▶ [ABOUT THIS EXERCISE] In the listing below, find the line holding "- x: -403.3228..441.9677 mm" and the line holding "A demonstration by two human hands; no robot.". Write out those two lines and all lines between, exactly, and nothing more.

◇ ◇ ◇ ◇ ◇

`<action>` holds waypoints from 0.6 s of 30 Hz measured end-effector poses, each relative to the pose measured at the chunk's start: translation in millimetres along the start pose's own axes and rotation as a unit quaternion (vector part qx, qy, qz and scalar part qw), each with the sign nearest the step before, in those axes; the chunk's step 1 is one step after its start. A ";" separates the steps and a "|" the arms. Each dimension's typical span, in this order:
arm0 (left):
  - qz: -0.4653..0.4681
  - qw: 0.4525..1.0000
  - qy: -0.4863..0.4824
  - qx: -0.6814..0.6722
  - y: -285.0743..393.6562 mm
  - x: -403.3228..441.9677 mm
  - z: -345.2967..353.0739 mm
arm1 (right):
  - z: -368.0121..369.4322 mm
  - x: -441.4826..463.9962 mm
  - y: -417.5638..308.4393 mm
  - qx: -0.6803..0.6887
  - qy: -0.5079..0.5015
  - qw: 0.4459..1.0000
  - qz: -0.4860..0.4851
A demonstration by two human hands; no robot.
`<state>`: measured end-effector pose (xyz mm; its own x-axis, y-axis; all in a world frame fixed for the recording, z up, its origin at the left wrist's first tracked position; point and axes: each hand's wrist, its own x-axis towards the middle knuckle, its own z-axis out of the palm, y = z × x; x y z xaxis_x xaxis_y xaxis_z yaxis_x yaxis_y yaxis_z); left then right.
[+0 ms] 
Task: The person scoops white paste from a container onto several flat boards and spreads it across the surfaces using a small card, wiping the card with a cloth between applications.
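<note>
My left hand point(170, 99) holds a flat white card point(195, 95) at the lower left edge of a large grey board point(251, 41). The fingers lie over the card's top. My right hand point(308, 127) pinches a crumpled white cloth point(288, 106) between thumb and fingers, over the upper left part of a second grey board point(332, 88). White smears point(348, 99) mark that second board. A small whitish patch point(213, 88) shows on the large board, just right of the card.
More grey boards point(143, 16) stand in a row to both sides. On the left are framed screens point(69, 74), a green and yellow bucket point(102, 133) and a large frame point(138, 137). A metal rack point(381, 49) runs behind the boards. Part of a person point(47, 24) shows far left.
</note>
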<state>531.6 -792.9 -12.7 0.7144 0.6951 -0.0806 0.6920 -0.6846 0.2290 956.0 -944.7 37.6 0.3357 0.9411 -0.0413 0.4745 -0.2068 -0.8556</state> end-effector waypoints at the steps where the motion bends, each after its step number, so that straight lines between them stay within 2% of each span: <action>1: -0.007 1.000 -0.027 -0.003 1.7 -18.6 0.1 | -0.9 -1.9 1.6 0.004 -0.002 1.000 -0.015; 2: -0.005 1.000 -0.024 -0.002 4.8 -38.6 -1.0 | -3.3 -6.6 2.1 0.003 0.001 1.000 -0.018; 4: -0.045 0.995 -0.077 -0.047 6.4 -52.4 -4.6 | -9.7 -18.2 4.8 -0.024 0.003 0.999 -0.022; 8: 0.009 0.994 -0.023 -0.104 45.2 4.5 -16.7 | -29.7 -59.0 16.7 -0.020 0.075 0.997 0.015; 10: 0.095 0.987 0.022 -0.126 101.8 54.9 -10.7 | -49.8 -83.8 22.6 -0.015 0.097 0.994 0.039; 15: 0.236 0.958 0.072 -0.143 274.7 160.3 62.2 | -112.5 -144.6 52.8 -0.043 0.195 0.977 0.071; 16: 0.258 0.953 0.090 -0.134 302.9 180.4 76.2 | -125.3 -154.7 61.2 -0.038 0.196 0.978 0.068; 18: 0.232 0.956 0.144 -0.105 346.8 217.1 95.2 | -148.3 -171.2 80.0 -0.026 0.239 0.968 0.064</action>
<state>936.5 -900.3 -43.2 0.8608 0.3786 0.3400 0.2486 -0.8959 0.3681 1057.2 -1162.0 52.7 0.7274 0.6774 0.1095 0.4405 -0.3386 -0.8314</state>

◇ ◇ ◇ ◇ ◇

▶ [YOUR RESPONSE]
  - x: -403.3228..441.9677 mm
  - z: -345.2967..353.0739 mm
arm1 (right):
  - z: -368.0121..369.4322 mm
  - x: -441.4826..463.9962 mm
  - y: -417.5638..308.4393 mm
  - qx: -0.6803..0.6887
  - qy: -0.5079..0.5015
  - qw: 0.4459..1.0000
  - qz: -0.4860..0.4851
A demonstration by two human hands; no robot.

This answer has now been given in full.